▶ _EXERCISE OBJECTIVE_
Repeat word for word every line from the one holding "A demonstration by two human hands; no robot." to the end of the material below.

▶ _MATERIAL FOR THE TASK_

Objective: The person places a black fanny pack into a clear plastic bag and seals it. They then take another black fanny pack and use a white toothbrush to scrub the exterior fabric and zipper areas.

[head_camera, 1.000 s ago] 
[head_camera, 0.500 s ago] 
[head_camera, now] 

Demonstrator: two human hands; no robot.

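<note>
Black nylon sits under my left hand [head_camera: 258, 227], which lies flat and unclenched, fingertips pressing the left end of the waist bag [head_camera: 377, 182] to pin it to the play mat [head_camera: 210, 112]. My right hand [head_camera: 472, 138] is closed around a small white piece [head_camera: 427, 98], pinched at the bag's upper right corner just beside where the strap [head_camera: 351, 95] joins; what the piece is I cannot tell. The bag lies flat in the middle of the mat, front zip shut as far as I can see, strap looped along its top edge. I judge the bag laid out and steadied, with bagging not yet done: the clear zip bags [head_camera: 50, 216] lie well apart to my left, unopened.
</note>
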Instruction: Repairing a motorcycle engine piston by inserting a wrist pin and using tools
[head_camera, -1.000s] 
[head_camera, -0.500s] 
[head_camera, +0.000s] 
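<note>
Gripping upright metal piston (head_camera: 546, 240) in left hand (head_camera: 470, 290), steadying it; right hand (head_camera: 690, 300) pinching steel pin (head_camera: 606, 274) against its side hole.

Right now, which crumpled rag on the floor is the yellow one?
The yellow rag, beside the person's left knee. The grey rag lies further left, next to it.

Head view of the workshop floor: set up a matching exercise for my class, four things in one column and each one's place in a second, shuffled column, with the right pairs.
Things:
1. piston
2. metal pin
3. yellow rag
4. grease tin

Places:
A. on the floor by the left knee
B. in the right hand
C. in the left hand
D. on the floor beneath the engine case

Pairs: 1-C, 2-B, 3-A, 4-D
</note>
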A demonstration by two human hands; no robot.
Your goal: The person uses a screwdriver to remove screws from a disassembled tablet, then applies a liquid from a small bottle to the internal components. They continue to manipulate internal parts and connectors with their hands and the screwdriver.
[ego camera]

▶ _ANSWER BELOW_
A demonstration by two human hands; no robot.
Your goal: The person uses a screwdriver to remove screws from a disassembled tablet, then applies a liquid from a small bottle to the internal components. They continue to manipulate internal parts and connectors with their hands and the screwdriver.
[ego camera]

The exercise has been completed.